§ Exercise details
Each line from the beginning of the data below through the line containing "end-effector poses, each" should be repeated exactly, please.

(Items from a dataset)

Content starts

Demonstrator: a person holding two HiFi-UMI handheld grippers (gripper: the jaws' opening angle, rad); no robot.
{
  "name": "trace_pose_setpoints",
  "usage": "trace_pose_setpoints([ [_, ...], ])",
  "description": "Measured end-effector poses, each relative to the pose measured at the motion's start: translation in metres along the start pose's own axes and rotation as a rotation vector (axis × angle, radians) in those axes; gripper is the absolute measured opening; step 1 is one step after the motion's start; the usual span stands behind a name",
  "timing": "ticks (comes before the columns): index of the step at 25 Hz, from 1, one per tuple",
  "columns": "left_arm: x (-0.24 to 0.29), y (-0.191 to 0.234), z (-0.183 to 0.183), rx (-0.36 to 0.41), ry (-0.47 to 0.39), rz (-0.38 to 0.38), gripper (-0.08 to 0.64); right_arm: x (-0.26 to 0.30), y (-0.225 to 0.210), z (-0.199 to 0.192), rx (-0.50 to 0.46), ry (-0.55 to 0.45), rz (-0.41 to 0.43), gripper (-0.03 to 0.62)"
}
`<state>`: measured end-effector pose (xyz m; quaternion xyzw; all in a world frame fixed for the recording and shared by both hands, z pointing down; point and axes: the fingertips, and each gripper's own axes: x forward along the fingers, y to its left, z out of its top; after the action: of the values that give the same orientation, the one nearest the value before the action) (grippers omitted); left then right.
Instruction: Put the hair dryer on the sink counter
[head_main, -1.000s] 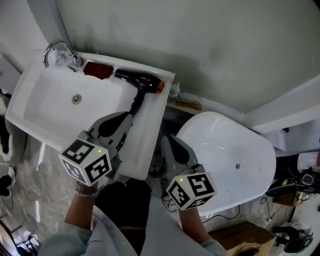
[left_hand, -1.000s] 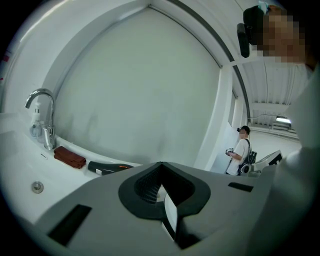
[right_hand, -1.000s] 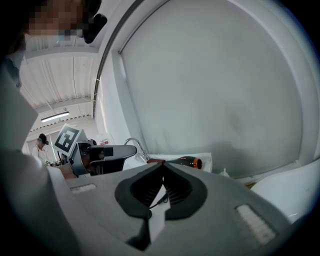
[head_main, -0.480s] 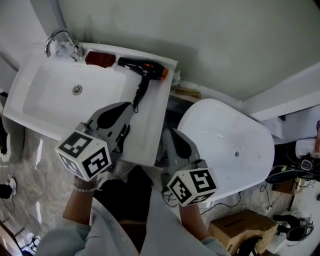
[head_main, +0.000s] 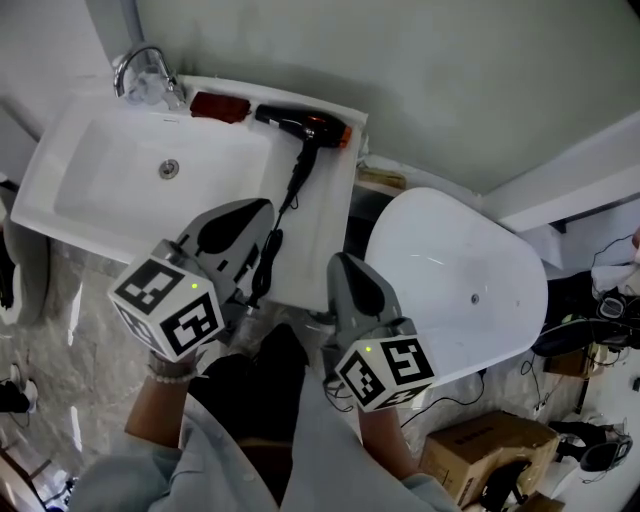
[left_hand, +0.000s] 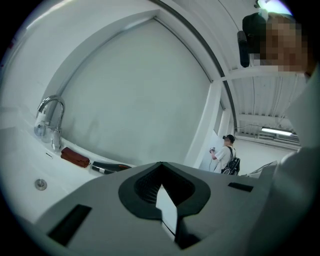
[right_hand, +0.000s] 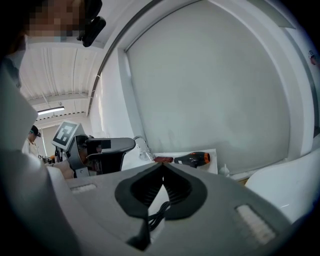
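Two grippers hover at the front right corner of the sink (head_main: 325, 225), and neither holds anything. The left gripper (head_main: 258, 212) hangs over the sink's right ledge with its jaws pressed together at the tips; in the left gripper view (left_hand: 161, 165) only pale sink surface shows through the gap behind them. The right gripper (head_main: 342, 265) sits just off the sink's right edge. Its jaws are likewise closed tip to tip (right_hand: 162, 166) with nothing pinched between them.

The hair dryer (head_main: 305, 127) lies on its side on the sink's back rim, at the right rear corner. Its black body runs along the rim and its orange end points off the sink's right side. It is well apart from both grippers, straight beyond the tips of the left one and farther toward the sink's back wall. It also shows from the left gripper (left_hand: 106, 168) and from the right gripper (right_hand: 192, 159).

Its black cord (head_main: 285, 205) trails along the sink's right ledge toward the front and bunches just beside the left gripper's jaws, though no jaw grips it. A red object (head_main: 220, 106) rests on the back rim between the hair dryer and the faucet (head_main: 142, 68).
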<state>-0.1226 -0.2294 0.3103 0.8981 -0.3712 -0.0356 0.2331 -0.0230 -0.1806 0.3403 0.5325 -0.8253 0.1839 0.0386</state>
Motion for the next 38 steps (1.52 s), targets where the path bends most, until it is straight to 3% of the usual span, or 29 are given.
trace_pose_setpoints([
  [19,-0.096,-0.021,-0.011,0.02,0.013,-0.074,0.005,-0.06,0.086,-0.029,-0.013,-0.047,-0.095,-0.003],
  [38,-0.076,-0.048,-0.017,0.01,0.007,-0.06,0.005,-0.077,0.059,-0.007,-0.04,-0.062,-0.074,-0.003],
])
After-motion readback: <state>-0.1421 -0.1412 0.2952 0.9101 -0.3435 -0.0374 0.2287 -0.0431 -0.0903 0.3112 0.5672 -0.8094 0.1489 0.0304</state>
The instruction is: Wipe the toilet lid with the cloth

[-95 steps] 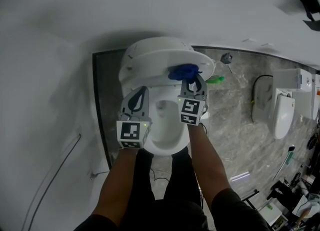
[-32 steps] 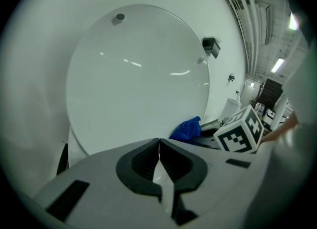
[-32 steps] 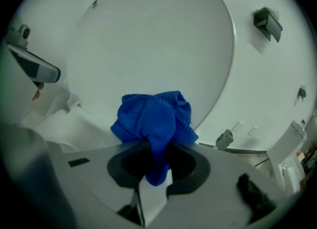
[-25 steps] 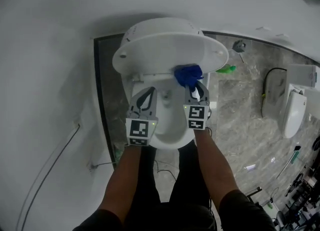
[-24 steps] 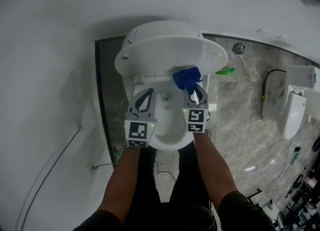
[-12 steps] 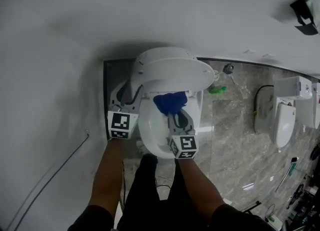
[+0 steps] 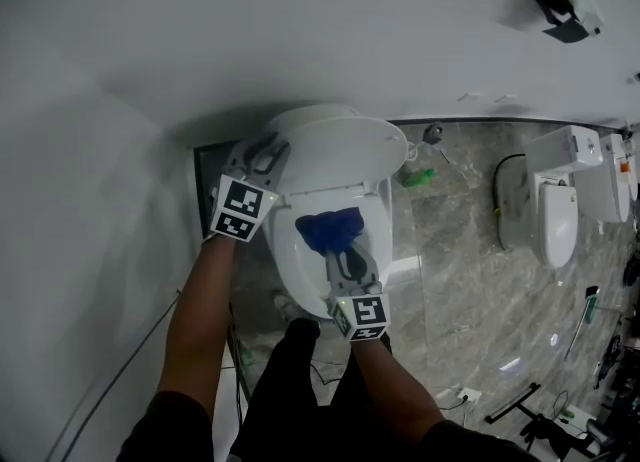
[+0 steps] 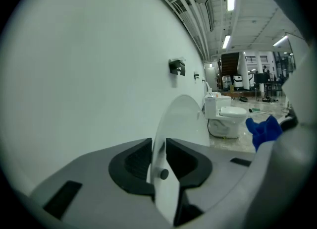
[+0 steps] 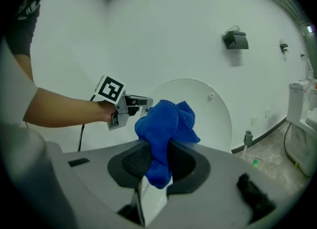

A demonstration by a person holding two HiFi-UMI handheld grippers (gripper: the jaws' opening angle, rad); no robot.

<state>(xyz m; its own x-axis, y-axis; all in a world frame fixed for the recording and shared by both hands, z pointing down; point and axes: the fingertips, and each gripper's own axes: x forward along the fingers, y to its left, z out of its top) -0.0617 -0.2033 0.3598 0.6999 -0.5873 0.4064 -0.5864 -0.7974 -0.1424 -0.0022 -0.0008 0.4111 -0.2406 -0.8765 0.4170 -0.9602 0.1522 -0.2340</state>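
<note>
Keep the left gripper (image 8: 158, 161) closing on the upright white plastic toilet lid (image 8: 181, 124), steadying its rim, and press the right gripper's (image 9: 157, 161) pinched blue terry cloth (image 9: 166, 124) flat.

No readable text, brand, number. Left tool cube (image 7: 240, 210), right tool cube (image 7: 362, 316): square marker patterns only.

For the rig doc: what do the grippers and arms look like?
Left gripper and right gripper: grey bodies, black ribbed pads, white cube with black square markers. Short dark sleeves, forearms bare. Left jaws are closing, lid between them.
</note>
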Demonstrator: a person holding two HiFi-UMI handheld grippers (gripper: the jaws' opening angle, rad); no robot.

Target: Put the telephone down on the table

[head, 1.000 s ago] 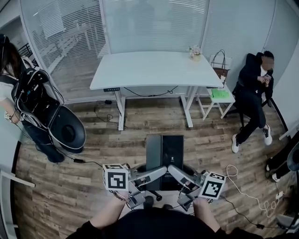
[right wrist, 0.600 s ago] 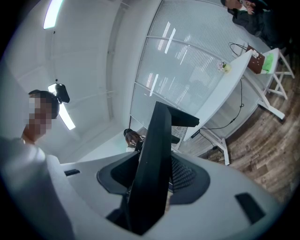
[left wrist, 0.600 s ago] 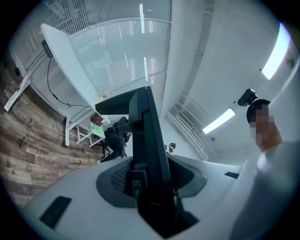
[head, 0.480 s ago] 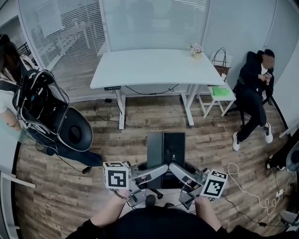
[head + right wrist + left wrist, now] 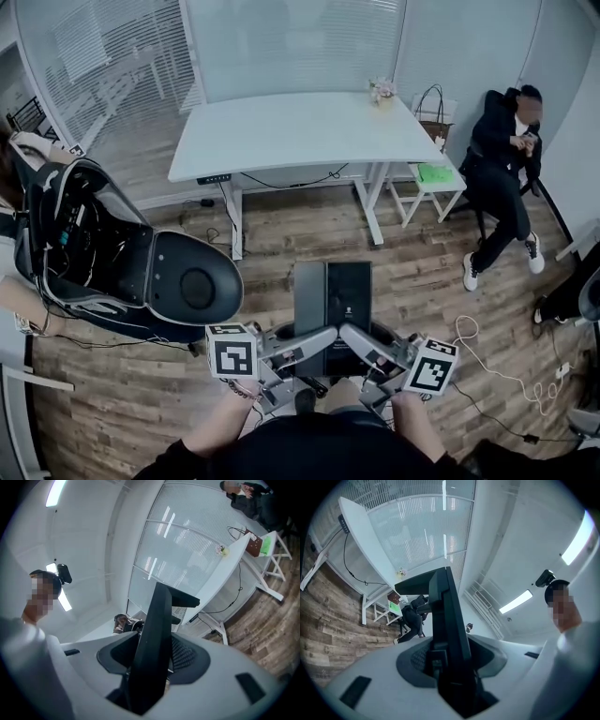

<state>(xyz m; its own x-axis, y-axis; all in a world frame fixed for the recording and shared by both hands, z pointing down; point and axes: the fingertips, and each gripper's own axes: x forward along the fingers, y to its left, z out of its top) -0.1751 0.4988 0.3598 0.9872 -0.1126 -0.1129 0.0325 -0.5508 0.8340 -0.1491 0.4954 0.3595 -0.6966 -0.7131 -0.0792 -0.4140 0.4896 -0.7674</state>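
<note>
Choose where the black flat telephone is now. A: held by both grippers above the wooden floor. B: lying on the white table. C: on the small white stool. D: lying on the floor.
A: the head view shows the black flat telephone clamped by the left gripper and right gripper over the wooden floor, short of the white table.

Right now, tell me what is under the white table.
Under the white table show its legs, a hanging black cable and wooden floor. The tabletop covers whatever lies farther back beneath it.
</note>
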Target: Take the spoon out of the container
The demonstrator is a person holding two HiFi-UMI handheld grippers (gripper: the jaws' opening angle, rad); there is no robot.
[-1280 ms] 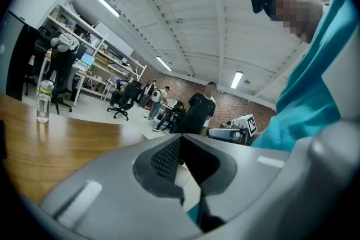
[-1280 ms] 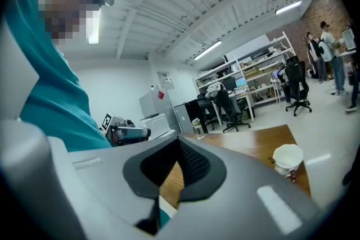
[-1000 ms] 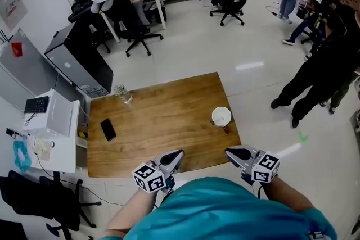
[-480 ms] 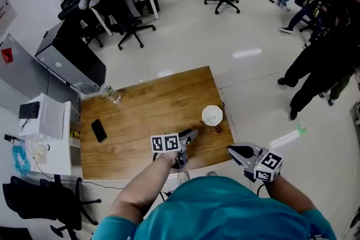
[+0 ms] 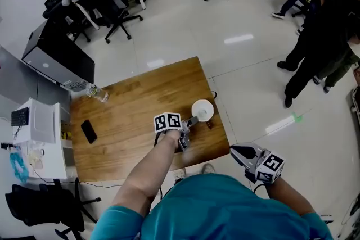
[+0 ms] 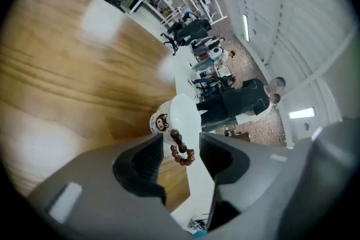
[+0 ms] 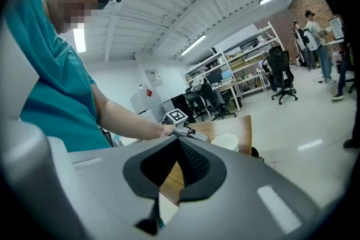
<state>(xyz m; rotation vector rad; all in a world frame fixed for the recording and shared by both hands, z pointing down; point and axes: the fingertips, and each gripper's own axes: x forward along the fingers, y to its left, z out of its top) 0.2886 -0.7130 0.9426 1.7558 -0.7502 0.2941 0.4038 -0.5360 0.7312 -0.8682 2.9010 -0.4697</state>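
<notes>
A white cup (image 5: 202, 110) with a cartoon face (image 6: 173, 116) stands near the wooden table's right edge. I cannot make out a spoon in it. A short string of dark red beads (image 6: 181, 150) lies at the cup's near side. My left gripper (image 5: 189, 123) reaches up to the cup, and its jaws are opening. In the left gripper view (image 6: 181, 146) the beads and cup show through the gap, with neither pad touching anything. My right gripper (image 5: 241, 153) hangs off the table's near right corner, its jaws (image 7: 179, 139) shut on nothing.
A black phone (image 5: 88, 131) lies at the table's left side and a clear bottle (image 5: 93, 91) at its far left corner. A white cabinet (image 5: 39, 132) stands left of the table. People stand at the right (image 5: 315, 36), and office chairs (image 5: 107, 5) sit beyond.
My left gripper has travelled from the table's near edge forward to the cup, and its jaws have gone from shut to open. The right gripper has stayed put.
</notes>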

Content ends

§ Solution to this exercise
Demonstrator: a person holding two HiFi-UMI handheld grippers (gripper: the jaws' opening angle, rad); no robot.
{
  "name": "trace_pose_setpoints",
  "usage": "trace_pose_setpoints([ [_, ...], ])",
  "description": "Measured end-effector poses, each relative to the pose measured at the motion's start: translation in metres along the start pose's own axes and rotation as a rotation vector (axis × angle, radians) in those axes; gripper is the absolute measured opening; step 1 is one step after the motion's start; the usual span stands behind a name",

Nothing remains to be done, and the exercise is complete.